But I had to get on with the plan. I would now ransack the house, emptying bureau drawers onto the floor, hurling clothing around in closets and so forth. Then, when it was time, I would leave for my train.

I turned toward the bedrooms, and the phone rang.

Once again, I froze. To answer, or not to answer? Once again, as with the doorbell, and for much the same reasons, I decided to answer, and to be, again, the family doctor.

I picked up the phone therefore, said hello, and a falsely hearty woman’s voice chirped, “Magill Communications Survey calling. Is your television set on, sir?”

I stood there, with the phone to my ear.

“Sir?”

“No,” I said, and I hung up.

Doggedly, I turned again toward the bedrooms. And this time, I got there. Opening a bureau drawer, I tossed its entire contents on the floor. I didn’t have to worry about fingerprints. My fingerprints were quite naturally all over everything anyway. The police would simply assume that the burglar, being a professional, had known enough to wear gloves.

I was working on the third drawer, having pocketed three pairs of earrings and an old watch, for realism’s sake, when the doorbell rang.

I sighed, plodded wearily to the living room, and opened the door perhaps an inch.

A short stout woman, smiling like an idiot, said “Hel- lo, there! I’m Mrs. Turner from over on Marigold Lane, and I’m selling chances for our new car raffle at the United Protestant Church.”

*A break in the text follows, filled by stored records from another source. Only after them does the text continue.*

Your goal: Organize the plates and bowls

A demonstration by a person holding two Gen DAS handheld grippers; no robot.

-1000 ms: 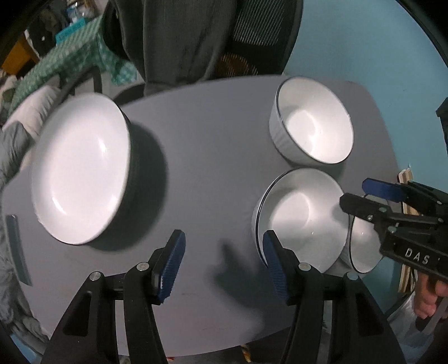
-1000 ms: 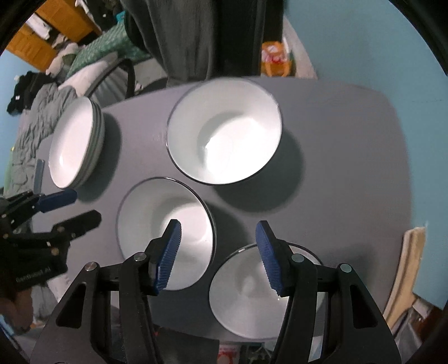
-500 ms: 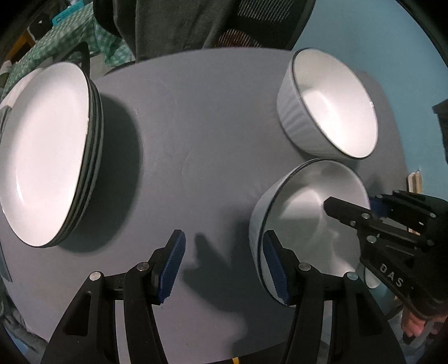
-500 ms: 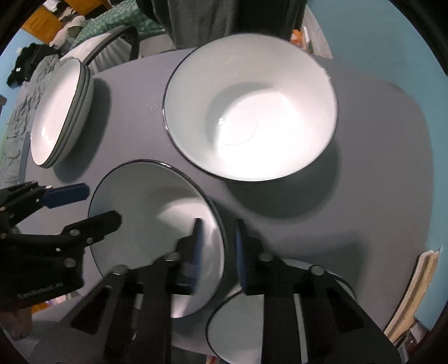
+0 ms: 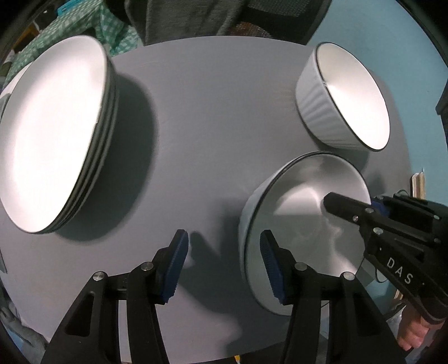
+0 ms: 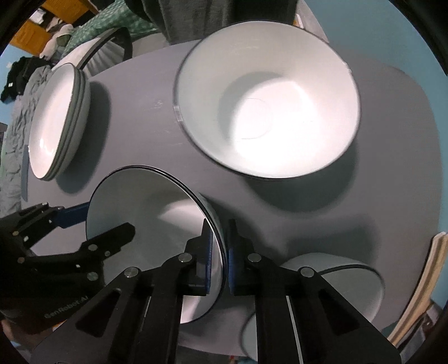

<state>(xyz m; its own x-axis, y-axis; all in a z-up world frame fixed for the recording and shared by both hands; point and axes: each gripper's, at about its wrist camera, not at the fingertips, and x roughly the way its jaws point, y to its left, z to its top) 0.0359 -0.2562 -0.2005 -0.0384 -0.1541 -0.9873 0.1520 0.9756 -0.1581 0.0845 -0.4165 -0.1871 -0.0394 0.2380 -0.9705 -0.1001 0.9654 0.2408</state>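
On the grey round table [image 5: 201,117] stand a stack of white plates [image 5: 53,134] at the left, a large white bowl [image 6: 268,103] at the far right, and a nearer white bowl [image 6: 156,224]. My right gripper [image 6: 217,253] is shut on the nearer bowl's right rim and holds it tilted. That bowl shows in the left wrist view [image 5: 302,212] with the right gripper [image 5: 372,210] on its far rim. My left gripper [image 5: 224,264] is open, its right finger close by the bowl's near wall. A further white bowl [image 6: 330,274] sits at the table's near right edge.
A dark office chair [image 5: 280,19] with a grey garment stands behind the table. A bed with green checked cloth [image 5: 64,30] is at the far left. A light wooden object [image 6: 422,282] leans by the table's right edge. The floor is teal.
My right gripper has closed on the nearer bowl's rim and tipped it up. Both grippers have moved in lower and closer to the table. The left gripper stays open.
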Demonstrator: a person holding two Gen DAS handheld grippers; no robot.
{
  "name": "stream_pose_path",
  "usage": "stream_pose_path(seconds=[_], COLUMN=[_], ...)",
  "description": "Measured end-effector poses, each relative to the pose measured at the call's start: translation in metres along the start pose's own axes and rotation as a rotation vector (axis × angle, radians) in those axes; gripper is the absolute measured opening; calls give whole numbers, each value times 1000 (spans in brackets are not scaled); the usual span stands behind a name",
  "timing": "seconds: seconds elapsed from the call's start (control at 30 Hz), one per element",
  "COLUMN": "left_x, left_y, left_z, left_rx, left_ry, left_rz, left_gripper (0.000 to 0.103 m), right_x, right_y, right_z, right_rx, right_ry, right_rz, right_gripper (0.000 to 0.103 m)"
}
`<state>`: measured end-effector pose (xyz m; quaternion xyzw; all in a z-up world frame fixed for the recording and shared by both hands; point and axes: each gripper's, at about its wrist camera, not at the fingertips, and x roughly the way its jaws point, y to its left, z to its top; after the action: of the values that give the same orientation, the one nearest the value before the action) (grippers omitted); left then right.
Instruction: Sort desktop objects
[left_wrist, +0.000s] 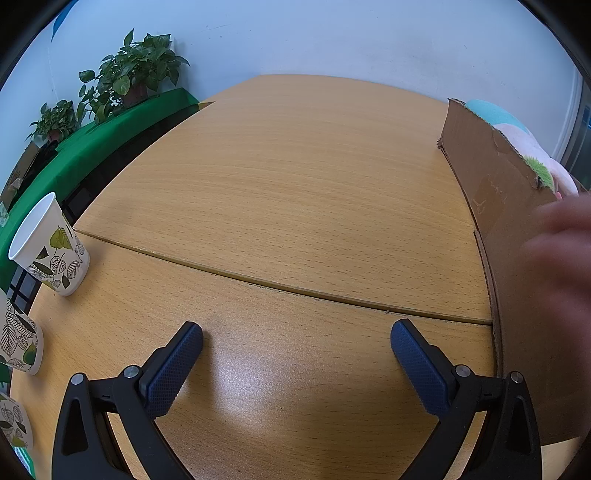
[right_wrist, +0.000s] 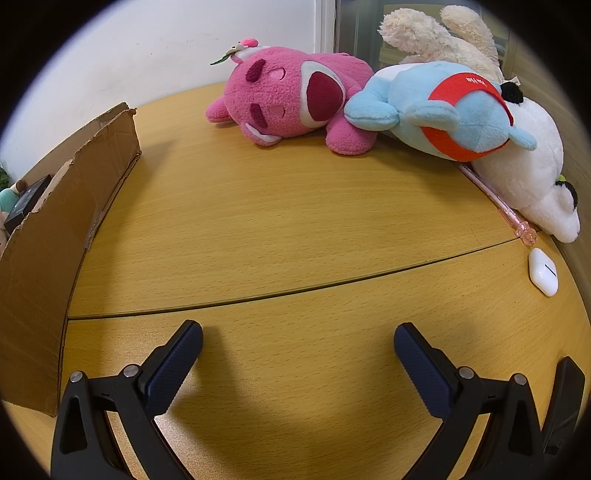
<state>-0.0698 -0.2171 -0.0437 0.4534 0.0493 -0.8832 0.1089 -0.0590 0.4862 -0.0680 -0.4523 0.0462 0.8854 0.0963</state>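
Desktop objects: mostly unsorted, judged from what lies loose.
Cardboard box: 9 o'clock in right view; holds a dark item and some plush, partly hidden.
Plush pile: 1 o'clock; white toy, blue toy, pink toy, all touching, outside box.
Paper cups: 9 o'clock in left view, upright.
Pink pen: 3 o'clock, beside white toy.
Earbud case: 3 o'clock.
Left gripper: jaws spread, empty.
Right gripper: jaws spread, empty.
Remaining: nearly everything.
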Motion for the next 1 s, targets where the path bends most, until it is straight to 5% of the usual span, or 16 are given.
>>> stream_pose_path(seconds=[1.0], left_x=[-1], left_y=[1], left_z=[-1], left_rx=[1], left_ry=[0], left_rz=[-1], left_gripper=[103], right_x=[1], right_y=[1], right_z=[0], right_rx=[8], right_ry=[2], right_rz=[-7], right_gripper=[103])
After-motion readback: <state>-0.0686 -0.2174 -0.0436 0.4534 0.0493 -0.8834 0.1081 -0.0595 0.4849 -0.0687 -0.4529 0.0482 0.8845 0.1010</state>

“I don’t want any raffles,” I said.

“New car raffle,” she said.

“I don’t want any cars,” I said. I closed the door. Then I quickly opened it again. “I have a car,” I said. And I closed the door again.

On the way back to the bedroom, the echo of that conversation returned to me. I hadn’t been very coherent. Could it be that I was more nervous than I thought?

No matter. In little more than an hour, I would leave here and catch my train for New York.

I lit two cigarettes, stubbed one out in annoyance, and went back to work. I finished the bureau and the one drawer in the vanity table, and was about to start with the closet when the phone rang.

I had never before realized just how shrill, just how grating, that telephone bell actually was. And how long each ring was. And what a little space of time there was between rings. Why, it rang three times before I even took a step, and it managed to get in one more jarring ring for good measure as I was on my way down the hall to the living room.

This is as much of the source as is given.